Criticality analysis

In short

Criticality analysis is a way of ranking assets by the consequence and likelihood of their failure, so maintenance effort, spares and attention go where they matter most. By scoring each asset against criteria like safety, downtime cost and the chance of failure, you produce a priority order that stops you treating a critical chiller and a spare hand tool the same way. It is the input that tells a maintenance plan where to focus.

Criticality analysis

Criticality analysis is a way of ranking assets by the consequence and likelihood of their failure, so that maintenance effort, spare parts and attention go where they matter most. The premise is simple and a little uncomfortable: you cannot maintain everything equally, so you should decide deliberately what matters.

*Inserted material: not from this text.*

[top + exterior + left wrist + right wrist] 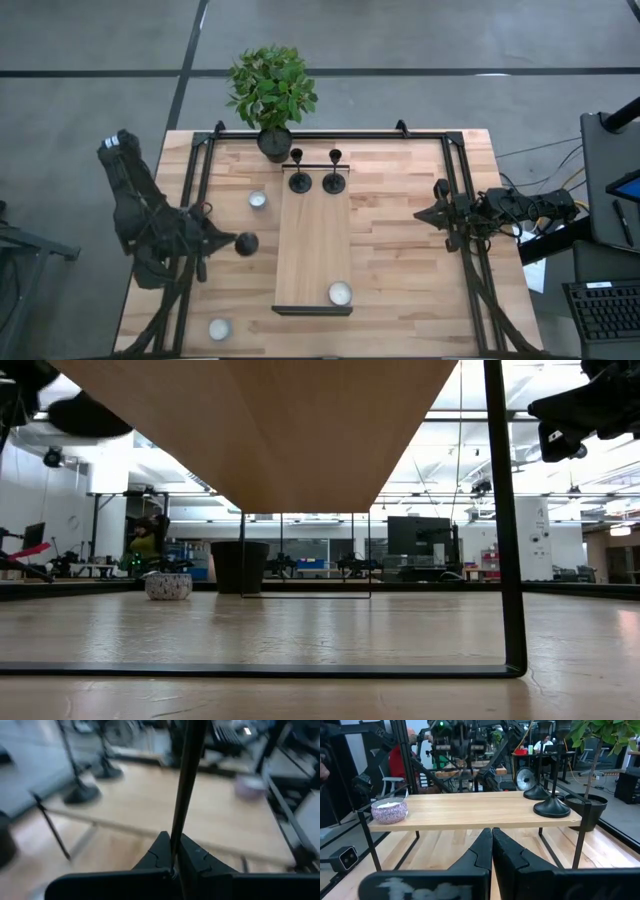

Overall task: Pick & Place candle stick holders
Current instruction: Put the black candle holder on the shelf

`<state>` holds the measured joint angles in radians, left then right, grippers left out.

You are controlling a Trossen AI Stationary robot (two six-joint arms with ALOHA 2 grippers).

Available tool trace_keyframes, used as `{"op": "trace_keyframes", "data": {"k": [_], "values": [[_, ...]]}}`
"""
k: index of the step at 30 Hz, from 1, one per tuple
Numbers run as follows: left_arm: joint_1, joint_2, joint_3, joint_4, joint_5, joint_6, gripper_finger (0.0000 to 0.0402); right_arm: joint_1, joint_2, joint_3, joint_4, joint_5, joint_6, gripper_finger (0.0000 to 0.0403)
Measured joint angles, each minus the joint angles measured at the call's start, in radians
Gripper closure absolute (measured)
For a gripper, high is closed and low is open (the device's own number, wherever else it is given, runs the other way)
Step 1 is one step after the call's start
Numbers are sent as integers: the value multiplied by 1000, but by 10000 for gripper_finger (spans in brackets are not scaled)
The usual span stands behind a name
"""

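Two black candle stick holders [299, 181] [333, 181] stand on their disc bases at the far end of the raised wooden shelf [312, 245]; the right wrist view shows them too [551, 807]. My left gripper [222, 242] is left of the shelf, shut on a third holder, whose round base [246, 243] shows just past the fingertips. In the low view that base [85, 415] hangs high above the table. My right gripper [422, 213] waits shut at the table's right side, holding nothing. My left gripper pinches the holder's thin stem [173, 851] between its two fingers, which lie across the stem. The fingers come nearly level from the table's left side. The holder is lifted clear of the table. Which end of the stem the fingers have does not show.
White tealights sit on the table left of the shelf [258, 200], at the near left corner [219, 328] and on the shelf's near end [340, 293]. A potted plant [272, 90] stands at the far edge. Black frame rails [190, 190] run along both table sides.
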<state>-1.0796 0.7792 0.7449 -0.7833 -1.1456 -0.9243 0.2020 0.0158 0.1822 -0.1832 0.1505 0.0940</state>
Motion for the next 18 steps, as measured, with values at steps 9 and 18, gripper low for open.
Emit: {"op": "trace_keyframes", "data": {"k": [9,18], "values": [[146,2,98,45,-65,203,399,0,0,0,0,0,4,394],[438,42,103,322,123,435,399,0,0,0,0,0,3,394]]}}
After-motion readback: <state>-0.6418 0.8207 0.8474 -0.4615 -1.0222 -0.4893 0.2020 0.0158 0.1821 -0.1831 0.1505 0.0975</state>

A criticality analysis turns a vague sense that some equipment is more important than the rest into a defensible priority order.

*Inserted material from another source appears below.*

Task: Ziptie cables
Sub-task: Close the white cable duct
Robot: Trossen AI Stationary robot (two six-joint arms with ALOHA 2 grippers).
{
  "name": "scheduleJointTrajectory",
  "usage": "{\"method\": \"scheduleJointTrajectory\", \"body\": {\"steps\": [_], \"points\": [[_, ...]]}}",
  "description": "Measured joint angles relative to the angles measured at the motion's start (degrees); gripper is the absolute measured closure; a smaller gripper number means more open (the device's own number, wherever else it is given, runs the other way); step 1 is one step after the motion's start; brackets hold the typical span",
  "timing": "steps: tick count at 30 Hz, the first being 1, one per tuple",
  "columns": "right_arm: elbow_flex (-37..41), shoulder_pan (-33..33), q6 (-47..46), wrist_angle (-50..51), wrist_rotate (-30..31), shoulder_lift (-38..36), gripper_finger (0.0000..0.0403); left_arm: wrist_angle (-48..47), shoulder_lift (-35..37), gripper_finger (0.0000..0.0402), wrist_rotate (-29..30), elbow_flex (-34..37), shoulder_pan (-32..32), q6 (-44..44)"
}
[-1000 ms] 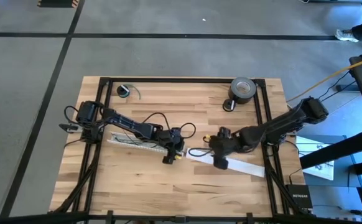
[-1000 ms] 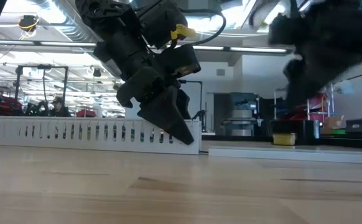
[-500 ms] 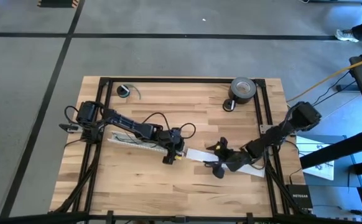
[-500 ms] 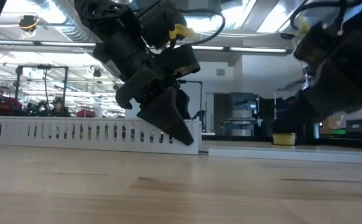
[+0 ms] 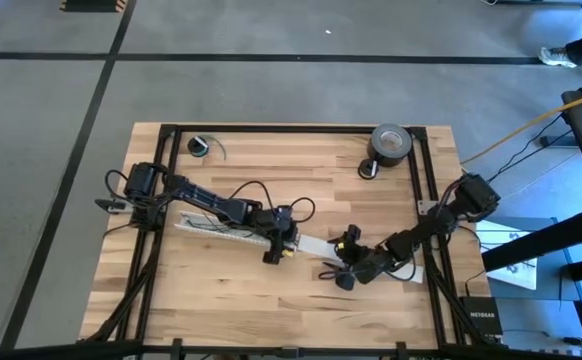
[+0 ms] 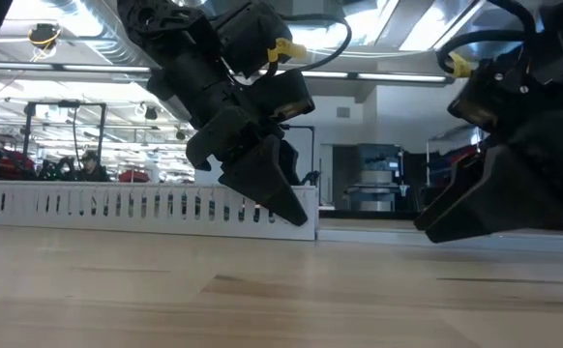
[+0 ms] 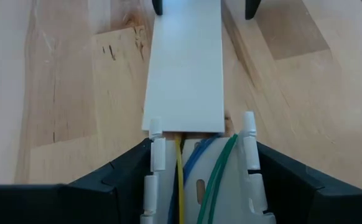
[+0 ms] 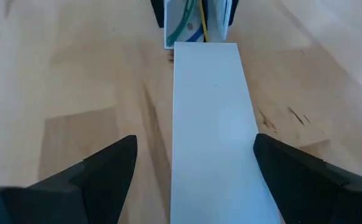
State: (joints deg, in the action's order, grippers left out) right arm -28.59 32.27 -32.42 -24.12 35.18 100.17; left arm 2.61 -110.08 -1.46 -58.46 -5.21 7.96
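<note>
- In the low view, the bare pale wooden table fills the lower half of the frame.
- At the right of that view the right gripper hangs just above the wood. In the right wrist view its two dark fingers stand wide apart, one on each side of a flat white plastic cover strip, and touch nothing.
- In the high view this right gripper sits low and right of centre, over the near end of the flat white cover strip, its arm running up to the right edge of the table.
- Left of centre in the low view the left gripper points down at the end of a long white slotted plastic channel.
- In the left wrist view its fingers are closed on the channel's two side walls. The cables, thin yellow, blue and green wires, lie inside the channel between those walls, their ends at the butt end of the white cover.
- In the high view the left gripper is near the table's middle, and the channel runs from it up and leftward.
- Farther off, at the upper right of the table, stands a grey roll of tape.
- At the upper left lies a small dark coil with a green wire.
</note>
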Motion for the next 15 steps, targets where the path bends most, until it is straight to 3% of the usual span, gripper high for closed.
{"method": "scheduleJointTrajectory", "body": {"steps": [5, 11, 15], "points": [[-0.87, -0.04, 3.6, 1.38, -0.17, -2.69, 0.0089, -0.02, 0.0, 0.0176, -0.04, 0.0, 0.01, -0.03], [-2.7, -0.05, 7.64, 3.36, 4.27, -4.84, 0.0089, -0.03, 0.0, 0.0176, 0.0, 0.0, -0.01, -0.01], [-2.1, -0.96, 3.44, 7.45, -0.39, -1.97, 0.0092, -0.07, 0.0, 0.0176, -0.01, -0.02, 0.0, -0.01]]}}
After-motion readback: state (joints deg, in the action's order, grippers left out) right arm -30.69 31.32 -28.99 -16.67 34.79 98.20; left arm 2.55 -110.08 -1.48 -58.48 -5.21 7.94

How criticality analysis works

The method starts with the criteria that matter to your operation. Most analyses weigh the consequences of an asset failing, for safety, for the environment, for production or service delivery, and for cost, alongside how likely that failure is. Each asset is scored against those criteria, and the scores combine into a ranking, often grouped into bands such as high, medium and low criticality.

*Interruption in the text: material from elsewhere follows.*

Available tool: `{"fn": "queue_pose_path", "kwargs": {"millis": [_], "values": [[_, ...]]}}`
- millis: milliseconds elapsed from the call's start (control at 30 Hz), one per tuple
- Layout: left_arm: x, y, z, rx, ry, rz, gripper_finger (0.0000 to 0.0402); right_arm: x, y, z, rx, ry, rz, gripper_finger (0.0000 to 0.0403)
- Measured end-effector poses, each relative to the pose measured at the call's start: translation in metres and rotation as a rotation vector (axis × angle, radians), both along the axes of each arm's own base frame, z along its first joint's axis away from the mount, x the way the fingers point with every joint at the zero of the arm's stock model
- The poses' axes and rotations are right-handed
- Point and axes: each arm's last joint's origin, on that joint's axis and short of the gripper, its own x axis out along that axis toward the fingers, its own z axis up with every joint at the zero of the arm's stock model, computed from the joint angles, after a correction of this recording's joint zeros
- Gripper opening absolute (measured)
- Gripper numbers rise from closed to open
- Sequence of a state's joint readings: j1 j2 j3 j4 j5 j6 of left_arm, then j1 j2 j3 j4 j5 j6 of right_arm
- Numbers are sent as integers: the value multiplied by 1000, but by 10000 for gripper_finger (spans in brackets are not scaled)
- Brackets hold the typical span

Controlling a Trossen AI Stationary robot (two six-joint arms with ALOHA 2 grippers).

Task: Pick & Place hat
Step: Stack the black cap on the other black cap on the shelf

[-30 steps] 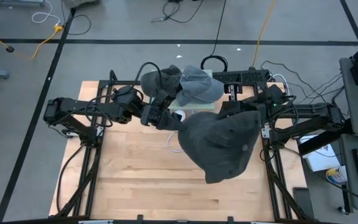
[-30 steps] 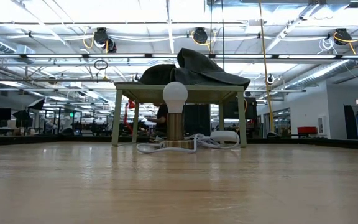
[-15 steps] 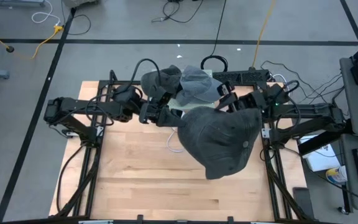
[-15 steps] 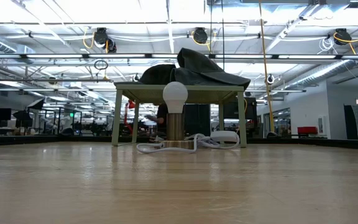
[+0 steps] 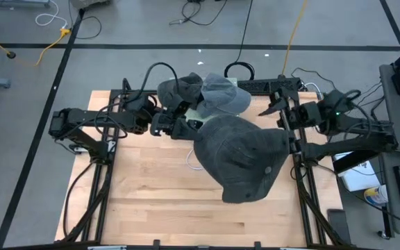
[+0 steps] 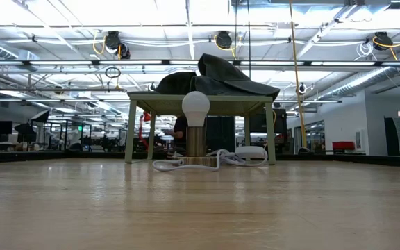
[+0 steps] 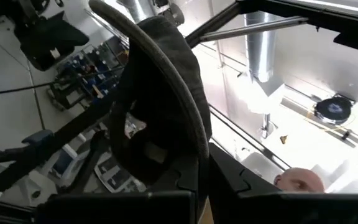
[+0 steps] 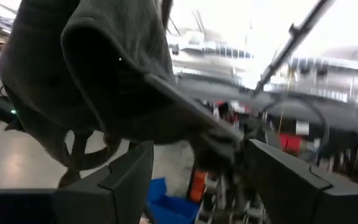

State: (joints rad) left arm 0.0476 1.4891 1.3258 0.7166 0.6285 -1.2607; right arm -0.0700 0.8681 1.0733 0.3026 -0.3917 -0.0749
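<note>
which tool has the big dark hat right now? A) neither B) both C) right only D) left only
D: the left tool is shut on the dark hat's rim, while the right tool stands open and apart from it near the table's far right corner.
</note>
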Motion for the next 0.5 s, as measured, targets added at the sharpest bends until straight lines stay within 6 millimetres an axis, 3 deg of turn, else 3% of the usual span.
{"fn": "queue_pose_path", "kwargs": {"millis": [300, 500], "values": [[-22, 25, 17, 76, -95, 122, 10, -7, 0, -10, 434, 285, 131, 243], [-46, 40, 30, 149, -95, 247, 10, 4, -2, -17, 690, 385, 148, 244]]}}
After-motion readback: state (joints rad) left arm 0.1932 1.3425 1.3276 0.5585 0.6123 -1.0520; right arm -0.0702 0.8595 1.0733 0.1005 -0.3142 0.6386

The output is not a single number for its own sake. It is a list that says, in effect, here are the assets whose failure would hurt us most, and here are the ones we can afford to be relaxed about. A critical chiller serving a whole building and a spare hand tool sit at opposite ends of that list, and they should not be maintained the same way.

What it tells you

A good criticality ranking changes how you spend your maintenance budget and attention. The high-criticality assets justify more frequent preventive maintenance, condition monitoring and a stock of critical spares, because a failure there is costly or dangerous. The low-criticality ones can often be run to failure and fixed when they break, which frees resources for where they count. Criticality also helps when you triage a backlog: a high-criticality job should not sit behind a cosmetic one.

Criticality analysis is closely tied to reliability-centred maintenance. Criticality tells you where to focus; RCM then decides the right maintenance tactic for the assets you have prioritised. Many teams use a criticality ranking as the first step that decides which assets warrant a full RCM review and which do not.

How it relates to Cohiva Control

Cohiva Control gives you the structure to record and act on criticality. The asset register holds each asset with its hierarchy, condition and lifecycle state, so you can see how assets relate and which ones sit beneath a critical parent. You can configure preventive maintenance and inspection frequencies per asset, which is exactly what a criticality ranking calls for: more intensive routines on the high-criticality assets, lighter ones elsewhere. The contractor-compliance gate and the append-only audit trail mean the work on your most critical assets is both controlled and recorded. Criticality decides the plan; Cohiva Control runs it. See reliability-centred maintenance, FMEA and preventive maintenance for the connected ideas.

Part of the Cohiva platform

Cohiva Control is part of the Cohiva platform. Leisure operators often run it with Cohiva Complex, and finance teams connect it to Cohiva Crunch for the general ledger. Explore the platform at www.cohiva.app.

Frequently asked questions

How do you do a criticality analysis?
You agree the criteria that matter, typically the consequences of failure for safety, the environment, production or service, and cost, along with the likelihood of failure, then score each asset against them. Combining the scores gives a ranking, often grouped into bands such as high, medium and low criticality.
Why rank assets by criticality?
Because maintenance resources are finite. Ranking lets you concentrate preventive maintenance, condition monitoring and critical spares on the assets whose failure hurts most, and avoid over-maintaining low-consequence equipment that could simply be fixed when it fails.
How does criticality relate to RCM?
Criticality analysis tells you where to focus; reliability-centred maintenance then works out the right maintenance tactic for the high-priority assets. Criticality is often the first step that decides which assets warrant a full RCM review.
Does criticality change over time?
Yes. As operations, layouts and the importance of an asset change, so can its criticality. It is worth revisiting the ranking periodically rather than treating it as fixed once and forgotten.